The material below holds a span beginning at the line with "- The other" and ending at the line with "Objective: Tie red". Quote that span exactly, both ends included, and only that span.

> Materials provided:
--

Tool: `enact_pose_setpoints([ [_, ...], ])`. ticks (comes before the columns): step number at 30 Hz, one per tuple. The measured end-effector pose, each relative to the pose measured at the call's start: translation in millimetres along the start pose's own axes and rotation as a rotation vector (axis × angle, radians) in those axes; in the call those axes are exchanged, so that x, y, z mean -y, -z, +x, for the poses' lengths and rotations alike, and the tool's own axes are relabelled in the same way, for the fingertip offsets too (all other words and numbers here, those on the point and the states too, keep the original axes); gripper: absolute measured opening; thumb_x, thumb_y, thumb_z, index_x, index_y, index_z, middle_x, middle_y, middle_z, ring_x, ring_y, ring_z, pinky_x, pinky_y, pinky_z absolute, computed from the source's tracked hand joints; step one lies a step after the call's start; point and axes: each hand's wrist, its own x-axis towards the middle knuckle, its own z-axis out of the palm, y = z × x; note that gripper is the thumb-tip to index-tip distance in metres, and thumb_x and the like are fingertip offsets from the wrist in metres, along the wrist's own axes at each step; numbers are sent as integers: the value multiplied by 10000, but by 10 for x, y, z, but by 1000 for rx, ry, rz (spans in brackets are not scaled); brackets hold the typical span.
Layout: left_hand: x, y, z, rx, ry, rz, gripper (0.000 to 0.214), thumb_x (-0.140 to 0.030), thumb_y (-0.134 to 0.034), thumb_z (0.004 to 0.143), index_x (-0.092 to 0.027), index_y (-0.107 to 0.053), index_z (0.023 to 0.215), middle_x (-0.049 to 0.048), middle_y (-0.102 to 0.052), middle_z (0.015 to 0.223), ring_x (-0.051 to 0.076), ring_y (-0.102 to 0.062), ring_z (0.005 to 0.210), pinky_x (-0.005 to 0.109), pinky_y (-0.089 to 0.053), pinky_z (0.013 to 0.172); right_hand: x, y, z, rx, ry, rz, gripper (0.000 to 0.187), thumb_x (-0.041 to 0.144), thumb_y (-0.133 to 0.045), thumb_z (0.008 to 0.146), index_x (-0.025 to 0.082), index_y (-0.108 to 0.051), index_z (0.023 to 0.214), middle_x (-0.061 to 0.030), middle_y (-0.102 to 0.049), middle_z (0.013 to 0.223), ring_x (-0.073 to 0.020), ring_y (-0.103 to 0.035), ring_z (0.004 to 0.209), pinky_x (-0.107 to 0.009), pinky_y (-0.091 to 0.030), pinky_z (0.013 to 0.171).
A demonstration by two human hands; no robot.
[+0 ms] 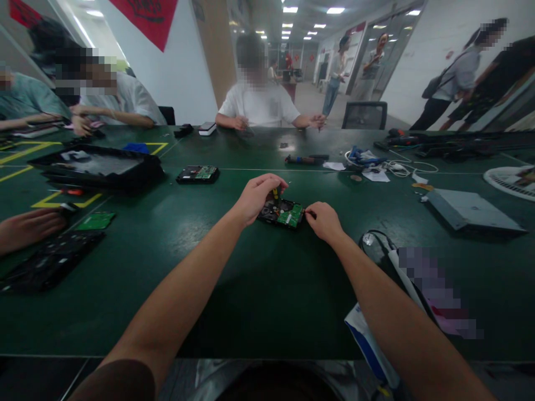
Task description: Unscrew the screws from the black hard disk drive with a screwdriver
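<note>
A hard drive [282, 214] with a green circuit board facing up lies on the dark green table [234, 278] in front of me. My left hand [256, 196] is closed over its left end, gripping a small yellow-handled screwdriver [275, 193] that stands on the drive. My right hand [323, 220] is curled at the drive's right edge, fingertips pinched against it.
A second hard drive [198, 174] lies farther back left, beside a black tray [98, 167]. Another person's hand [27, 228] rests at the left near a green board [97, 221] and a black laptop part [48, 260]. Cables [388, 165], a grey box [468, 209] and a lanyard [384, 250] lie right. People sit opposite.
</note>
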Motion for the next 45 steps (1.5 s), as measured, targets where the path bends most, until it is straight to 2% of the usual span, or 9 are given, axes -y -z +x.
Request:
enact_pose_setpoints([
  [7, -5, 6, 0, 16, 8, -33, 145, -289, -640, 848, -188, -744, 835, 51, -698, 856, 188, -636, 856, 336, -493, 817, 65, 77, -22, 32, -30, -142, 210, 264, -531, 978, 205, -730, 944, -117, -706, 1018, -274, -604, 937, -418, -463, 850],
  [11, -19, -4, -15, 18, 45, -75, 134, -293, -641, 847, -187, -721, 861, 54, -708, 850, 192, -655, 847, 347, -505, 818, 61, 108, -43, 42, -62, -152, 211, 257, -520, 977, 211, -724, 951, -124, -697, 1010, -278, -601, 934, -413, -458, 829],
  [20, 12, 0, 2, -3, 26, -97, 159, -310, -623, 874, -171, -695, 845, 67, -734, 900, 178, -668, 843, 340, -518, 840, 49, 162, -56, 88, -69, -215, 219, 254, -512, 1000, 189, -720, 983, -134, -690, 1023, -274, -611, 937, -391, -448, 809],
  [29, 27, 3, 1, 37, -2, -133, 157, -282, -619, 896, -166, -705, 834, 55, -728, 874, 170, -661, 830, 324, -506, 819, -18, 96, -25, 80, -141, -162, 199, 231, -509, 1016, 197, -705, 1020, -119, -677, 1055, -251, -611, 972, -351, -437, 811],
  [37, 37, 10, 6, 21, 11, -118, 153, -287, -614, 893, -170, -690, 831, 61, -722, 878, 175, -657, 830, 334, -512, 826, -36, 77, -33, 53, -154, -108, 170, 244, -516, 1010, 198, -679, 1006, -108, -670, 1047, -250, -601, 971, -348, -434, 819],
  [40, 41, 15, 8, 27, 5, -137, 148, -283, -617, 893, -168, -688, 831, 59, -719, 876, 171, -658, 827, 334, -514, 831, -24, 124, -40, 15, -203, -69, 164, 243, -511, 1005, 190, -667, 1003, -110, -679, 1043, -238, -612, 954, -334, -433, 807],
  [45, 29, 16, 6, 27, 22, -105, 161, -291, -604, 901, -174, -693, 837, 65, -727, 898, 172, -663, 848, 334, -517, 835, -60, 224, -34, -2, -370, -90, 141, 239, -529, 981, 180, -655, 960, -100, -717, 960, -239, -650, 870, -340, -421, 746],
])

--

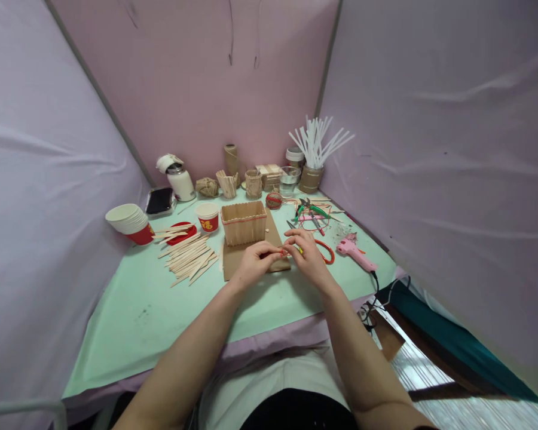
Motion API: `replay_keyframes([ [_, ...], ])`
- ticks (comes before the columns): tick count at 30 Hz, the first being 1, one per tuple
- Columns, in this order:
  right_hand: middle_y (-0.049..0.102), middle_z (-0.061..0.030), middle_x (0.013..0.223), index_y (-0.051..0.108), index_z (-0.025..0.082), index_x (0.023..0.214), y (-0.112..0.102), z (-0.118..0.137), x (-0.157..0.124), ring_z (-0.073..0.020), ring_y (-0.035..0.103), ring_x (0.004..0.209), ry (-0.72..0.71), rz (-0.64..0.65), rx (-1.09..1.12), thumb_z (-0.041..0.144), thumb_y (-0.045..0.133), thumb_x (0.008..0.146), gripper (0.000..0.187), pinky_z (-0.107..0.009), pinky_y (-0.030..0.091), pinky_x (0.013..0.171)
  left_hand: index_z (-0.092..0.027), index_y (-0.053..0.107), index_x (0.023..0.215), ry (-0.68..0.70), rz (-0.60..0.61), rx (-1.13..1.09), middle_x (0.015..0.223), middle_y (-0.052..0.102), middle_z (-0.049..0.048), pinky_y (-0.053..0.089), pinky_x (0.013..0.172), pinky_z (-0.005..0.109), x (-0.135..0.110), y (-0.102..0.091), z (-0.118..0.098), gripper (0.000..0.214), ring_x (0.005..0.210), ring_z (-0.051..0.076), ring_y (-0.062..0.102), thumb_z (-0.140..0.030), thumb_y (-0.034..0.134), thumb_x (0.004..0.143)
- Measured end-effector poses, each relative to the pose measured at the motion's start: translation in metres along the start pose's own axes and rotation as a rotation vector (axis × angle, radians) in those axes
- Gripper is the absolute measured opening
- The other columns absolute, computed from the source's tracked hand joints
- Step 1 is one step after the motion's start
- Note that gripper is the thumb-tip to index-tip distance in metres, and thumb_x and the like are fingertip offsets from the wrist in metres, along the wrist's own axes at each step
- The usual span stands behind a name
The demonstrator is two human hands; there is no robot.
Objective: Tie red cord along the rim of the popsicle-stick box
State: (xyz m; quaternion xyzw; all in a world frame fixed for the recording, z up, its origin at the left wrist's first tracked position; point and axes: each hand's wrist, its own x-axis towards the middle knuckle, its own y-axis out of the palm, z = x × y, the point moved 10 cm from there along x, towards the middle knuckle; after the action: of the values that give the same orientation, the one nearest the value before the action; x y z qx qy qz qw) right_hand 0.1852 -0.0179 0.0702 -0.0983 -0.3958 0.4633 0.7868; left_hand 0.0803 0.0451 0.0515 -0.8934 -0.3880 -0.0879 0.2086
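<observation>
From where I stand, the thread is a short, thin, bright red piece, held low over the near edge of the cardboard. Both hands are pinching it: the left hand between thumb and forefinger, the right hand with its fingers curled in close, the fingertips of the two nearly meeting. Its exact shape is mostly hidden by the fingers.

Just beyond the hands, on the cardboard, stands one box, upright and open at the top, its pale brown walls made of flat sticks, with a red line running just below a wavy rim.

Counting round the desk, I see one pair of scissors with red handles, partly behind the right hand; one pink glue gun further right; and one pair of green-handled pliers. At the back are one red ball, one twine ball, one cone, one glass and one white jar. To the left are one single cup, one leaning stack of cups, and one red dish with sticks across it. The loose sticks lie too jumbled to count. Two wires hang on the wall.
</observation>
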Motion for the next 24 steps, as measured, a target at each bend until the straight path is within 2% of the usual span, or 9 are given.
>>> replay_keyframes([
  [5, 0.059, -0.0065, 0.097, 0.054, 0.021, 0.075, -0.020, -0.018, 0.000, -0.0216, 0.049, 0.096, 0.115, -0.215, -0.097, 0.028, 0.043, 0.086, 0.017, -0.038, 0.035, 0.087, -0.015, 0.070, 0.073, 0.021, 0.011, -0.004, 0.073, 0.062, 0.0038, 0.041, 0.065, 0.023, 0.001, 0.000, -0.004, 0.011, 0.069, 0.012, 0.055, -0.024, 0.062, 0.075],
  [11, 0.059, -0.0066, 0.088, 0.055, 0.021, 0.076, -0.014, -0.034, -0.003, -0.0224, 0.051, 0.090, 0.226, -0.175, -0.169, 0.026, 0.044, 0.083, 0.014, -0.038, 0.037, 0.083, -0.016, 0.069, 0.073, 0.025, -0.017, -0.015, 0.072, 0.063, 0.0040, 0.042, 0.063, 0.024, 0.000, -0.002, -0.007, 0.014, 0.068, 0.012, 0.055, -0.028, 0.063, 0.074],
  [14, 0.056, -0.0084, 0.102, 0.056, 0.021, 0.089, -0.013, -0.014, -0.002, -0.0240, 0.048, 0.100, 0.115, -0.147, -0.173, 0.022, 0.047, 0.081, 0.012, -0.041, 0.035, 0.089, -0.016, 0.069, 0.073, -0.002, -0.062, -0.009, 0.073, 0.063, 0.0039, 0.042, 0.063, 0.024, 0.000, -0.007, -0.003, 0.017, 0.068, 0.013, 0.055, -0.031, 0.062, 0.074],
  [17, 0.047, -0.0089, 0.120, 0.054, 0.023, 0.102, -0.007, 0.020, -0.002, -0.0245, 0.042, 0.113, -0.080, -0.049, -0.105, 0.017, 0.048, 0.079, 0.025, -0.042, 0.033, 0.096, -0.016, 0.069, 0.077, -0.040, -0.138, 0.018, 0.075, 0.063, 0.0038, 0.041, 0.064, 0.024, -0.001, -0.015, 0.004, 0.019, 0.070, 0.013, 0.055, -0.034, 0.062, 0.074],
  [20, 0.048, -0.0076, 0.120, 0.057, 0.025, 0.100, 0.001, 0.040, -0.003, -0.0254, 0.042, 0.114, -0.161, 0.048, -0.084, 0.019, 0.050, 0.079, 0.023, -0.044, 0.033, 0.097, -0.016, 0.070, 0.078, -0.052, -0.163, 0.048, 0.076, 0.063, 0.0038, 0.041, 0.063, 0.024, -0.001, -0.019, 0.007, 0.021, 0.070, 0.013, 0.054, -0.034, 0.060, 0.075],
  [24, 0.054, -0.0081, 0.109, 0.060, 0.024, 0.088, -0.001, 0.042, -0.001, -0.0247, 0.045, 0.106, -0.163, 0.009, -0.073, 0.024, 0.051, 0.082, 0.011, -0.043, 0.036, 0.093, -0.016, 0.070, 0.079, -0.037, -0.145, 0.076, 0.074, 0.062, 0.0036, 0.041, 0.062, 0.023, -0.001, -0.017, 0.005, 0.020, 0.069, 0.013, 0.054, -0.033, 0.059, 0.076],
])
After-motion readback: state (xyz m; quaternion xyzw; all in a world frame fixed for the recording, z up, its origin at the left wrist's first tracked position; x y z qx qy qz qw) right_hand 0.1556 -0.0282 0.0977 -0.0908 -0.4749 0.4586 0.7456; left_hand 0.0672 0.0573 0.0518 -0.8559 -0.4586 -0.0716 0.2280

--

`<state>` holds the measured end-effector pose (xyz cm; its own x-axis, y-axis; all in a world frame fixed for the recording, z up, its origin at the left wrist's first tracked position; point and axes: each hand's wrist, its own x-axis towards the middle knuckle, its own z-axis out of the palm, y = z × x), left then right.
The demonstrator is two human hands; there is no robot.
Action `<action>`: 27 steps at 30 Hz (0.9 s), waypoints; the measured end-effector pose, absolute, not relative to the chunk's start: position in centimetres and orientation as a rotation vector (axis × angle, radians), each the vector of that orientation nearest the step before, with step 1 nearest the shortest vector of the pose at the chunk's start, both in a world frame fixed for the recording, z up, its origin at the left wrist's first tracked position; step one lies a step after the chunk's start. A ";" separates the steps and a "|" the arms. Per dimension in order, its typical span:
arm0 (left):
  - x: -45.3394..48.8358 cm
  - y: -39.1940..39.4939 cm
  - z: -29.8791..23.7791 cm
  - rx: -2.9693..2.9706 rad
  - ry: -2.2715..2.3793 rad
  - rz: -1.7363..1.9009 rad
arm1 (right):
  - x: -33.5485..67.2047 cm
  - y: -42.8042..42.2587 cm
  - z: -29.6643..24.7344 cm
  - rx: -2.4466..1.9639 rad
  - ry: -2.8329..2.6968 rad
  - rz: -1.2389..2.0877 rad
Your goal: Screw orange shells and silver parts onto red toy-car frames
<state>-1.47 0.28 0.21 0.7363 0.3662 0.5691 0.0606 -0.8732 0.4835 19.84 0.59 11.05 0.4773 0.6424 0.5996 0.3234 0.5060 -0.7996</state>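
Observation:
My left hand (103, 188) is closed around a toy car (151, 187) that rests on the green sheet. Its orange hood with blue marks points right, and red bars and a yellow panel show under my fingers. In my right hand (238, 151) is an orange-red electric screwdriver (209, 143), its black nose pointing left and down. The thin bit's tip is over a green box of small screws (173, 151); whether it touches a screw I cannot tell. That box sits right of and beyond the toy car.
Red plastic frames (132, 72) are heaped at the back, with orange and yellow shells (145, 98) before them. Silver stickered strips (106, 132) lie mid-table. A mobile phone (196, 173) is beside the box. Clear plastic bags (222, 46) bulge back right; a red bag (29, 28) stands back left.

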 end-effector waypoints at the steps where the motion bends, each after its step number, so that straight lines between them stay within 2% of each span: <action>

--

> Task response:
- The other columns absolute, computed from the source's tracked hand joints
- Step 1 is one step after the motion's start
- Note that gripper is the thumb-tip to index-tip distance in metres, and thumb_x and the like are fingertip offsets from the wrist in metres, along the wrist's own axes at each step
- The usual span stands behind a name
The demonstrator is two human hands; there is no robot.
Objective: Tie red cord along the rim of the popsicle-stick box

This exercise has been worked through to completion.